Серега продолжать спор не стал. Мерина для Слады Горазд отдал, ну а думать он может – что заблагорассудится.

«Хоть глечиком[12] кличь, только в печь не тычь», – как говаривал Мыш.

Слада мерину обрадовалась. Впрочем, с момента возвращения под широкое крыло Духарева славная девочка радовалась любому пустяку, а главное – возможности быть рядом с Серегой. Надо сказать, что и Серега в сиянии ее глаз чувствовал себя ну совершенно счастливым. Но виду особо не подавал. Воин должен быть сух и суров. Хотя вряд ли он был настолько хорошим актером, чтобы обмануть свою умницу-невесту.

А наездницей Слада оказалась совсем неплохой. Особенно когда отобрала у брата меховые штаны и села верхом по-мужски. Держаться в седле ее научил отец. Это было давно, но, как понял Духарев, ездить верхом – это как на велосипеде кататься. Навыки остаются пожизненно.

Серега и Слада ехали замыкающими, за последними санями. Раньше это «почетное» место принадлежало, попеременно, Драю, светлоусому воину-плесковичу, косящему под варяга, и, надо признать, не только внешне, и настоящему варягу, Устаху. Эти двое, которых и Серега сразу выделил среди прочих, в Гораздовой дружине считались лучшими. Держались усачи соответственно положению, но к Духареву отнеслись уважительно. Видно было: Серегино мастерство оценено, и оценено достаточно высоко. Отнеслись уважительно, но в друзья не набивались. Духарев тоже пока только присматривался. Для общения ему хватало Слады.

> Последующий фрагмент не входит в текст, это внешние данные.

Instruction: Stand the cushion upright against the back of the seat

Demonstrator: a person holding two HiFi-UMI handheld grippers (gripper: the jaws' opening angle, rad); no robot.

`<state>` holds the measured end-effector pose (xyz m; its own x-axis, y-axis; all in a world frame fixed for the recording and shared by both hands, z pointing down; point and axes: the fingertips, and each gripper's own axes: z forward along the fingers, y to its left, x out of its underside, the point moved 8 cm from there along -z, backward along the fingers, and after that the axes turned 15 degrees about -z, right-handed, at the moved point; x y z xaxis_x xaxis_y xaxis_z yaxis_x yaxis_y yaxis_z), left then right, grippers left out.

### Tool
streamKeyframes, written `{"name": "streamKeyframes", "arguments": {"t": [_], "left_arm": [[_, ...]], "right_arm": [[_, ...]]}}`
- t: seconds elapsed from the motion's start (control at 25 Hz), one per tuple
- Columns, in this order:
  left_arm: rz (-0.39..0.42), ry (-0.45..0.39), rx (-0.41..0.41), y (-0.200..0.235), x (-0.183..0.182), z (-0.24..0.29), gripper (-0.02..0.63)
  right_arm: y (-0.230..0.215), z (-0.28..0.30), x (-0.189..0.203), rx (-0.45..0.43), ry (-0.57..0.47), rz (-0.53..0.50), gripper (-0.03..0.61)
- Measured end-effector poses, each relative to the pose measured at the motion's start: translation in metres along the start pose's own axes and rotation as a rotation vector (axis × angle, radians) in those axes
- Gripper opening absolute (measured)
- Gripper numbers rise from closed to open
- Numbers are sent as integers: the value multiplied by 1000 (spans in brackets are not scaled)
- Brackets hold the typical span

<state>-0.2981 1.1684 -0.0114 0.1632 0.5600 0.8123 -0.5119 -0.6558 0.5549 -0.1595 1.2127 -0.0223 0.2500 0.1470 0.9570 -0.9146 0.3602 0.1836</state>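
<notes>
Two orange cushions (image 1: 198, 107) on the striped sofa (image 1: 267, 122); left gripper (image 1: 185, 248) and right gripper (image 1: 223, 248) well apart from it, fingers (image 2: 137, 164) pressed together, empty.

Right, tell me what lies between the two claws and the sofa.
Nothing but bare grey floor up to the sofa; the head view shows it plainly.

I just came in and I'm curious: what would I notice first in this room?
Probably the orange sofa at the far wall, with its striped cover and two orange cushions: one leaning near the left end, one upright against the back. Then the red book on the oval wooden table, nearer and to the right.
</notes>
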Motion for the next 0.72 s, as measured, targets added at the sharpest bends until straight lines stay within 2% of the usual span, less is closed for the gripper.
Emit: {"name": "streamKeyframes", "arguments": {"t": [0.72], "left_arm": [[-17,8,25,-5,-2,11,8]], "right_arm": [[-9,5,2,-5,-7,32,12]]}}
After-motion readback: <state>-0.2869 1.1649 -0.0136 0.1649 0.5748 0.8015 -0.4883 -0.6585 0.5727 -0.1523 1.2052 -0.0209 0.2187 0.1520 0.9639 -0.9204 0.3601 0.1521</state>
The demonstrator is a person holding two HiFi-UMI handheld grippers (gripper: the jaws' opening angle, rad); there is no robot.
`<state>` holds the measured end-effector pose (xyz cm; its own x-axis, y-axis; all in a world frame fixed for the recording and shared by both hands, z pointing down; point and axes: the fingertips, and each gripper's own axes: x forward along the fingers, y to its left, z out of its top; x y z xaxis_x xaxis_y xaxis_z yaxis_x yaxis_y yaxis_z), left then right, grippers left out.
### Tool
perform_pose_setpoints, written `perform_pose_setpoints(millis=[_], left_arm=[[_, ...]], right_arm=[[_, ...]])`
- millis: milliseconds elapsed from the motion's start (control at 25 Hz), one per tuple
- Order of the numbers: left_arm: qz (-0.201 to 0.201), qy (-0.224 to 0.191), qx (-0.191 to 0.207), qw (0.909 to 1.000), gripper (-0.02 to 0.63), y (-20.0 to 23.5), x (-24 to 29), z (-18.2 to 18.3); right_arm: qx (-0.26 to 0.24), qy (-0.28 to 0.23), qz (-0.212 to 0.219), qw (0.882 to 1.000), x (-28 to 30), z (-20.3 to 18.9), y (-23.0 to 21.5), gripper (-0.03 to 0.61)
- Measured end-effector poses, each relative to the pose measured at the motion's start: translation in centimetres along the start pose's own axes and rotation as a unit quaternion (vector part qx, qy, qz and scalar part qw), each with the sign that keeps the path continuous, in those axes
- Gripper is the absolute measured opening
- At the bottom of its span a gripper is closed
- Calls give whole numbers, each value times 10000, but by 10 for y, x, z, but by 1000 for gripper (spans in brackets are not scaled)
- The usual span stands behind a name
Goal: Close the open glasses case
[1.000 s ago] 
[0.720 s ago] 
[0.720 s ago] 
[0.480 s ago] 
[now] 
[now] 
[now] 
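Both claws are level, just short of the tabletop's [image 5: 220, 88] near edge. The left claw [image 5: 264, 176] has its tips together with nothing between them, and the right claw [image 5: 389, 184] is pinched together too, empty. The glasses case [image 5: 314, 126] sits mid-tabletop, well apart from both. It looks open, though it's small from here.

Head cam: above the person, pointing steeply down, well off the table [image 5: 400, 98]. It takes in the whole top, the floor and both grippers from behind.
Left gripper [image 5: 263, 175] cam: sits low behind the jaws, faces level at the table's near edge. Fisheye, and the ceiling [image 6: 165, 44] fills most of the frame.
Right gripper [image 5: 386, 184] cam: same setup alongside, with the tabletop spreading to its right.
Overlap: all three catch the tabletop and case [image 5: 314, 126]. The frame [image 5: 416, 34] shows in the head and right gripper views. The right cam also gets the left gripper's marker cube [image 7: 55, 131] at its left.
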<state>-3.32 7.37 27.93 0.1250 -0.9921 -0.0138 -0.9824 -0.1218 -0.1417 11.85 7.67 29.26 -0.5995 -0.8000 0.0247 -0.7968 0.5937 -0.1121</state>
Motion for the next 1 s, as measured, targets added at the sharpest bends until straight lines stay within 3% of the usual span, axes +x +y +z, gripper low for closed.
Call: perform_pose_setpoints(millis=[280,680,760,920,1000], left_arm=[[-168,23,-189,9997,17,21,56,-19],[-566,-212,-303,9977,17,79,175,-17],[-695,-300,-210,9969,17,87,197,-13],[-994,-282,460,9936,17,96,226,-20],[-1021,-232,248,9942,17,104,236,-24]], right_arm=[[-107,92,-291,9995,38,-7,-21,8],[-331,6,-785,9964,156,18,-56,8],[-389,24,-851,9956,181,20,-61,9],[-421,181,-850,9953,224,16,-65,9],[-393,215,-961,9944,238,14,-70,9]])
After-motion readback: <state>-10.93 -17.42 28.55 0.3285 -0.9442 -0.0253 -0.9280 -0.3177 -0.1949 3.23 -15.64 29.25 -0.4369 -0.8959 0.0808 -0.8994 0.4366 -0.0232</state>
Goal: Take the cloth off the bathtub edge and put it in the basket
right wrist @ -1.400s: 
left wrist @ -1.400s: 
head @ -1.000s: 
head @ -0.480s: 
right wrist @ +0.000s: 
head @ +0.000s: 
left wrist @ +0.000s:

– Это хорошо, что мы в Киев едем, – застенчиво проговорила Слада. – В Киеве храм нашей веры есть.

– А в Полоцке нет?

– Был, – Слада вздохнула. – Папа говорил: в Полоцке было много христиан. И наших, восточной веры, и тех, кто служит по обычаю Рима. Их всех убили. Тамошний кениг принес их в жертву своим богам, а храм сжег. Это было еще до того, как Олег стал княжить в Киеве. Олег потом убил того кенига. Не потому, что тот замучил наших братьев, а потому, что хотел взять под себя Полоцк.

– Однако… – пробормотал Духарев. – А я думал: здешние язычники христиан не обижают.

– Язычники знают, что Христос против насилия, и думают, что наш Бог слабее их идолов. Сильного из наших они могут убить, слабого обратят в холопы. Мы, христиане, все безродные. А если кто из сильного рода захочет креститься, родовичи ему не дают. А кто не послушается, того убьют или изгоем объявят. А изгой для всякого – легкая добыча.

– Даже воин?

– Воинов среди нас мало, – вздохнула Слада. – В Киеве есть. Из варягов, что у ромеев при императоре стражу несли. А так воины никогда в истинную веру не обращаются. Они Перуну служат. Им кровь проливать весело, а не в смирении жить. И женщин они любят, а по нашей вере больше одной жены иметь нельзя. – Она озабоченно глянула на Духарева. – Ты не забыл, Серегей? Это ведь грех!

– Не согрешишь – не покаешься! – усмехнулся Духарев, но, заметив, как задрожали Сладины ресницы, немедленно подъехал к ней вплотную, взял за руку: – Ты и только ты! – проговорил Серега, заглядывая ей в глаза. – Других мне не надо!

Девушка несмело улыбнулась. Может, даже поверила, потому что Духарев сказал то, что думал. По крайней мере, в этот момент.

– Скажи, а варяги, которые стали христианами… В Киеве их не обижают?

– Папа говорил: на Горе их не любят. Но одно дело – мы с Мышом, а другое – княжьи русы. Таких тронуть побоятся. Да варяг – он и есть варяг. Он всех богов чтит, каких важными считает. Хоть Христа, хоть нурманского Одина.

Это Серега уже слышал от Рёреха. «У каждой земли или моря свои боги, – говорил он. – Кто знает, кто тебя по ту сторону Кромки примет? Там пути темные. Может, в Валхаллу, а может – к твоему Христу».